Description of the task -
This exercise calls for an exact copy of the data below.

*** Opening Information supplied ***

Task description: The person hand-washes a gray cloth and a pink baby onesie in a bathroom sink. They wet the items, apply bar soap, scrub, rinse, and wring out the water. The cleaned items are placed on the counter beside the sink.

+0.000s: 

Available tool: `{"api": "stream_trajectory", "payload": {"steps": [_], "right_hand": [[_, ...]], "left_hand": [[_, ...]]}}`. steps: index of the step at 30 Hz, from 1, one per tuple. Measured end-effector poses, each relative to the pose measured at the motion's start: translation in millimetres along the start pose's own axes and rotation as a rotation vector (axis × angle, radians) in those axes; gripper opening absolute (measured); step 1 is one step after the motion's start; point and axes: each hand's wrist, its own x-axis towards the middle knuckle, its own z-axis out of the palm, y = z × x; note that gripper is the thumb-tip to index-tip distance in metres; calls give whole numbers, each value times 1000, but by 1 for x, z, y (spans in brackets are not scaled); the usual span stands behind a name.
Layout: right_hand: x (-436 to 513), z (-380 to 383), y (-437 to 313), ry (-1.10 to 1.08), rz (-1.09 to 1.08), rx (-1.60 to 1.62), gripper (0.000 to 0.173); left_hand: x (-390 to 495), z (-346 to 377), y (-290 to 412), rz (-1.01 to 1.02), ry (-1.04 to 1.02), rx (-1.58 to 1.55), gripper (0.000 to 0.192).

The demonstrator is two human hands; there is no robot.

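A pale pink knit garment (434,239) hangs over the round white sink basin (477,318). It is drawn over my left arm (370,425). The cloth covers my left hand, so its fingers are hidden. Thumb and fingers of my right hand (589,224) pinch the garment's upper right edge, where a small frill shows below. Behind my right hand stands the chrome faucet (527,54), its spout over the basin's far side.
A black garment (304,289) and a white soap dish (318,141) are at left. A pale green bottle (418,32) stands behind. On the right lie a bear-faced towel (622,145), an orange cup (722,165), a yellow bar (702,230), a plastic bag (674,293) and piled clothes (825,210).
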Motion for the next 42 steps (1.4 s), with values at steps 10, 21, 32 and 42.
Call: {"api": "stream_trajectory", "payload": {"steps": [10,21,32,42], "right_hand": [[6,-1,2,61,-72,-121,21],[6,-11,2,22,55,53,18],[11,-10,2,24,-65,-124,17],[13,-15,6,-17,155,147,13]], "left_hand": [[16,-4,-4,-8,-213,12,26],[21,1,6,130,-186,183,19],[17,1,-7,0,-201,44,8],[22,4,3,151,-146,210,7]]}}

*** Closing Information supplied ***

Your solution -
Task description: The person hand-washes a gray cloth and a pink baby onesie in a bathroom sink. They wet the items, apply bar soap, scrub, rinse, and wring out the water. The cleaned items are placed on the counter beside the sink.

+0.000s: 

Available tool: `{"api": "stream_trajectory", "payload": {"steps": [_], "right_hand": [[_, ...]], "left_hand": [[_, ...]]}}`. steps: index of the step at 30 Hz, from 1, one per tuple. Measured end-effector poses, each relative to the pose measured at the motion's start: translation in millimetres along the start pose's own axes and rotation as a rotation vector (axis × angle, radians) in those axes; gripper opening absolute (measured); step 1 is one step after the motion's start; point and axes: each hand's wrist, its own x-axis towards the middle knuckle, its own z-axis out of the palm, y = z × x; note that gripper is the thumb-tip to index-tip distance in metres; calls give whole numbers, each value times 1000, but by 1 for x, z, y (spans in brackets are not scaled); the usual span stands behind a name.
Layout: right_hand: x (-436 to 513), z (-380 to 383), y (-437 to 313), ry (-1.10 to 1.08), rz (-1.09 to 1.08), rx (-1.60 to 1.62), gripper (0.000 to 0.173); left_hand: x (-390 to 495), z (-346 to 377), y (-290 to 412), rz (-1.01 to 1.02), ry (-1.04 to 1.02), rx (-1.58 to 1.55), gripper (0.000 to 0.192).

The demonstrator is two human hands; there is no robot.

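A pale pink knit garment (434,239) hangs over the round white sink basin (477,318). It is drawn over my left arm (370,425). The cloth covers my left hand, so its fingers are hidden. Thumb and fingers of my right hand (589,224) pinch the garment's upper right edge, where a small frill shows below. Behind my right hand stands the chrome faucet (527,54), its spout over the basin's far side.
A black garment (304,289) and a white soap dish (318,141) are at left. A pale green bottle (418,32) stands behind. On the right lie a bear-faced towel (622,145), an orange cup (722,165), a yellow bar (702,230), a plastic bag (674,293) and piled clothes (825,210).
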Motion for the next 42 steps (1.4 s), with values at steps 10, 21, 32 and 42.
Call: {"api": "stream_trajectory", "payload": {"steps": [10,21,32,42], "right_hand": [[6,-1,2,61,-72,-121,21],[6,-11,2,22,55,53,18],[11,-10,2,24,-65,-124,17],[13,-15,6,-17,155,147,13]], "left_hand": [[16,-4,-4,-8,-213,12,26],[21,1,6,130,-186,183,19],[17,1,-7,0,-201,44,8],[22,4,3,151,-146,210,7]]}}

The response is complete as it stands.